━━ Provided data
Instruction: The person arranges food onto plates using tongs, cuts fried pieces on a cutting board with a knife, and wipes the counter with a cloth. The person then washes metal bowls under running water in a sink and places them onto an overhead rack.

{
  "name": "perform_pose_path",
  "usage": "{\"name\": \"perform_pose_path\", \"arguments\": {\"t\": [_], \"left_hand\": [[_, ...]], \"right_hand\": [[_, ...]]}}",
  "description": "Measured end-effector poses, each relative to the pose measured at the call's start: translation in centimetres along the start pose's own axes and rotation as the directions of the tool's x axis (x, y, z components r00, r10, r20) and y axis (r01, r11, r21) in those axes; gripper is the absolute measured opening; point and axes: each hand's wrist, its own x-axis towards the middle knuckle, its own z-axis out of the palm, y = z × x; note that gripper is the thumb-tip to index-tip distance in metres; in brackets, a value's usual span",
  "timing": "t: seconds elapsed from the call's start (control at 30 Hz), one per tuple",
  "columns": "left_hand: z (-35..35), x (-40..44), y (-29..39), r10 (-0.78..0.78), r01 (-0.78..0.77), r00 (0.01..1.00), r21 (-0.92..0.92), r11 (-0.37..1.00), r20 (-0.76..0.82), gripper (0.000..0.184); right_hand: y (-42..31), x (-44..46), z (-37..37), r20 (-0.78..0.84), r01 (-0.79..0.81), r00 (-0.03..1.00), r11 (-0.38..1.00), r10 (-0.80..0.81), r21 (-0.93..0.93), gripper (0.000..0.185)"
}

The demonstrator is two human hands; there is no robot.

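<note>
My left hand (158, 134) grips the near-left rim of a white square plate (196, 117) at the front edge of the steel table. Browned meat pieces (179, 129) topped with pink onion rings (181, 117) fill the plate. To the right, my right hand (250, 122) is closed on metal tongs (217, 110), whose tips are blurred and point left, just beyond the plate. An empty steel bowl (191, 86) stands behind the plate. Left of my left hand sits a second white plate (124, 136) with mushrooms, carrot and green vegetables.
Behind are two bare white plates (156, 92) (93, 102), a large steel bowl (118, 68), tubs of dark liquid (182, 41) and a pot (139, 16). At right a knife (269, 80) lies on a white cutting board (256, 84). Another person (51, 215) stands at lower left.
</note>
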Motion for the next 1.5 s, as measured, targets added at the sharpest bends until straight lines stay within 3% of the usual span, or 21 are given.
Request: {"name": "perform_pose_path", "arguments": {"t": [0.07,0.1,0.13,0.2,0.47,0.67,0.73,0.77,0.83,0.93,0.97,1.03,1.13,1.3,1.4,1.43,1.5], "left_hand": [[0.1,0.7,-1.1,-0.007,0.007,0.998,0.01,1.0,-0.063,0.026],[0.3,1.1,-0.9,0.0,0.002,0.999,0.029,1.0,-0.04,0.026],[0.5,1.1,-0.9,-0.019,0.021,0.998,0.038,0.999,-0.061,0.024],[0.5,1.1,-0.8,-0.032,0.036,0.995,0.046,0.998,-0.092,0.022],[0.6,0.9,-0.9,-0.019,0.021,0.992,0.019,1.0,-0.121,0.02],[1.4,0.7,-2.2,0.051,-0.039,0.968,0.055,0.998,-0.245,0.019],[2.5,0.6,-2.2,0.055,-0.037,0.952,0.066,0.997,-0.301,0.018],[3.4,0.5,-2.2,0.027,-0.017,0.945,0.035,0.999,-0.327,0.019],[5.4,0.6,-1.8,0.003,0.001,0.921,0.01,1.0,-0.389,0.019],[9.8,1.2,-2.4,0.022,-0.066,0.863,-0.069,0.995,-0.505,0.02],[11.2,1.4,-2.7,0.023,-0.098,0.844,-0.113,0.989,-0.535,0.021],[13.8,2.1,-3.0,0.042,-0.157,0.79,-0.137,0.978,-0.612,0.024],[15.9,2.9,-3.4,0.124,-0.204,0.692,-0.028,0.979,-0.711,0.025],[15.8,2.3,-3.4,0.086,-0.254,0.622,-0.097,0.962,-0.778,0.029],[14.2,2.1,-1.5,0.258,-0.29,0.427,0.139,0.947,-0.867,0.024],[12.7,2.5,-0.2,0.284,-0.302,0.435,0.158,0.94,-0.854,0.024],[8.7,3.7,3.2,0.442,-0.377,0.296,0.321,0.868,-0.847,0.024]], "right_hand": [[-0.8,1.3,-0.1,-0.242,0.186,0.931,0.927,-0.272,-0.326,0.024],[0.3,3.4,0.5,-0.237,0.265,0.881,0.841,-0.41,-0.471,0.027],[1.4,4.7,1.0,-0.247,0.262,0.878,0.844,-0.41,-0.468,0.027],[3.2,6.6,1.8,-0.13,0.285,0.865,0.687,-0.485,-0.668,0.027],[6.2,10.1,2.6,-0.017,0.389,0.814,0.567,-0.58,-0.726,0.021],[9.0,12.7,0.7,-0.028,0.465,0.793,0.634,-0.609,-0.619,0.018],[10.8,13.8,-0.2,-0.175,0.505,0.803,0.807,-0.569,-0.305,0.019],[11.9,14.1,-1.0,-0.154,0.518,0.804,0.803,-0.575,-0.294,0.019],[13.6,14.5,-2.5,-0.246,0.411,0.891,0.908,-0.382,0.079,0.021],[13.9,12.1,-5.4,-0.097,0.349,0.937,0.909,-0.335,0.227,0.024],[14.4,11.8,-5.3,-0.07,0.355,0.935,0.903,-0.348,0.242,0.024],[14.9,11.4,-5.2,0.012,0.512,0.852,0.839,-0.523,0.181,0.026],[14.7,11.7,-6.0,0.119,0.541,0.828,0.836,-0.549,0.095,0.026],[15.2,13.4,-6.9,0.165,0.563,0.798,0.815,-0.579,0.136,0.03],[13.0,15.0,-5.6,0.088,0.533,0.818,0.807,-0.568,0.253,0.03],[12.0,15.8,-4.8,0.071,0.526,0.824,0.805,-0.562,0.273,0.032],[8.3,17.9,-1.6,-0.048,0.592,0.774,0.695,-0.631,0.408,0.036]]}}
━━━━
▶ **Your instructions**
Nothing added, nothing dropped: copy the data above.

▶ **Solution**
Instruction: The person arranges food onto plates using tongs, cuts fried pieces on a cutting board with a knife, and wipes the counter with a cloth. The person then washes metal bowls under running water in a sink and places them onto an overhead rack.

{
  "name": "perform_pose_path",
  "usage": "{\"name\": \"perform_pose_path\", \"arguments\": {\"t\": [_], \"left_hand\": [[_, ...]], \"right_hand\": [[_, ...]]}}",
  "description": "Measured end-effector poses, each relative to the pose measured at the call's start: translation in centimetres along the start pose's own axes and rotation as the directions of the tool's x axis (x, y, z components r00, r10, r20) and y axis (r01, r11, r21) in those axes; gripper is the absolute measured opening; point and axes: each hand's wrist, its own x-axis towards the middle knuckle, its own z-axis out of the palm, y = z × x; note that gripper is the thumb-tip to index-tip distance in metres; in brackets, a value's usual span",
  "timing": "t: seconds elapsed from the call's start (control at 30 Hz), one per tuple",
  "columns": "left_hand: z (-35..35), x (-40..44), y (-29..39), r10 (-0.78..0.78), r01 (-0.78..0.77), r00 (0.01..1.00), r21 (-0.92..0.92), r11 (-0.37..1.00), r20 (-0.76..0.82), gripper (0.000..0.184); right_hand: y (-42..31), x (-44..46), z (-37..37), r20 (-0.78..0.84), r01 (-0.79..0.81), r00 (-0.03..1.00), r11 (-0.38..1.00), r10 (-0.80..0.81), r21 (-0.93..0.93), gripper (0.000..0.185)"
}

The demonstrator is two human hands; there is no robot.

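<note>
My left hand (158, 134) grips the near-left rim of a white square plate (196, 117) at the front edge of the steel table. Browned meat pieces (179, 129) topped with pink onion rings (181, 117) fill the plate. To the right, my right hand (250, 122) is closed on metal tongs (217, 110), whose tips are blurred and point left, just beyond the plate. An empty steel bowl (191, 86) stands behind the plate. Left of my left hand sits a second white plate (124, 136) with mushrooms, carrot and green vegetables.
Behind are two bare white plates (156, 92) (93, 102), a large steel bowl (118, 68), tubs of dark liquid (182, 41) and a pot (139, 16). At right a knife (269, 80) lies on a white cutting board (256, 84). Another person (51, 215) stands at lower left.
</note>
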Motion for the next 1.5 s, as measured, targets added at the sharpest bends until straight lines stay within 3% of the usual span, or 21 are given.
Request: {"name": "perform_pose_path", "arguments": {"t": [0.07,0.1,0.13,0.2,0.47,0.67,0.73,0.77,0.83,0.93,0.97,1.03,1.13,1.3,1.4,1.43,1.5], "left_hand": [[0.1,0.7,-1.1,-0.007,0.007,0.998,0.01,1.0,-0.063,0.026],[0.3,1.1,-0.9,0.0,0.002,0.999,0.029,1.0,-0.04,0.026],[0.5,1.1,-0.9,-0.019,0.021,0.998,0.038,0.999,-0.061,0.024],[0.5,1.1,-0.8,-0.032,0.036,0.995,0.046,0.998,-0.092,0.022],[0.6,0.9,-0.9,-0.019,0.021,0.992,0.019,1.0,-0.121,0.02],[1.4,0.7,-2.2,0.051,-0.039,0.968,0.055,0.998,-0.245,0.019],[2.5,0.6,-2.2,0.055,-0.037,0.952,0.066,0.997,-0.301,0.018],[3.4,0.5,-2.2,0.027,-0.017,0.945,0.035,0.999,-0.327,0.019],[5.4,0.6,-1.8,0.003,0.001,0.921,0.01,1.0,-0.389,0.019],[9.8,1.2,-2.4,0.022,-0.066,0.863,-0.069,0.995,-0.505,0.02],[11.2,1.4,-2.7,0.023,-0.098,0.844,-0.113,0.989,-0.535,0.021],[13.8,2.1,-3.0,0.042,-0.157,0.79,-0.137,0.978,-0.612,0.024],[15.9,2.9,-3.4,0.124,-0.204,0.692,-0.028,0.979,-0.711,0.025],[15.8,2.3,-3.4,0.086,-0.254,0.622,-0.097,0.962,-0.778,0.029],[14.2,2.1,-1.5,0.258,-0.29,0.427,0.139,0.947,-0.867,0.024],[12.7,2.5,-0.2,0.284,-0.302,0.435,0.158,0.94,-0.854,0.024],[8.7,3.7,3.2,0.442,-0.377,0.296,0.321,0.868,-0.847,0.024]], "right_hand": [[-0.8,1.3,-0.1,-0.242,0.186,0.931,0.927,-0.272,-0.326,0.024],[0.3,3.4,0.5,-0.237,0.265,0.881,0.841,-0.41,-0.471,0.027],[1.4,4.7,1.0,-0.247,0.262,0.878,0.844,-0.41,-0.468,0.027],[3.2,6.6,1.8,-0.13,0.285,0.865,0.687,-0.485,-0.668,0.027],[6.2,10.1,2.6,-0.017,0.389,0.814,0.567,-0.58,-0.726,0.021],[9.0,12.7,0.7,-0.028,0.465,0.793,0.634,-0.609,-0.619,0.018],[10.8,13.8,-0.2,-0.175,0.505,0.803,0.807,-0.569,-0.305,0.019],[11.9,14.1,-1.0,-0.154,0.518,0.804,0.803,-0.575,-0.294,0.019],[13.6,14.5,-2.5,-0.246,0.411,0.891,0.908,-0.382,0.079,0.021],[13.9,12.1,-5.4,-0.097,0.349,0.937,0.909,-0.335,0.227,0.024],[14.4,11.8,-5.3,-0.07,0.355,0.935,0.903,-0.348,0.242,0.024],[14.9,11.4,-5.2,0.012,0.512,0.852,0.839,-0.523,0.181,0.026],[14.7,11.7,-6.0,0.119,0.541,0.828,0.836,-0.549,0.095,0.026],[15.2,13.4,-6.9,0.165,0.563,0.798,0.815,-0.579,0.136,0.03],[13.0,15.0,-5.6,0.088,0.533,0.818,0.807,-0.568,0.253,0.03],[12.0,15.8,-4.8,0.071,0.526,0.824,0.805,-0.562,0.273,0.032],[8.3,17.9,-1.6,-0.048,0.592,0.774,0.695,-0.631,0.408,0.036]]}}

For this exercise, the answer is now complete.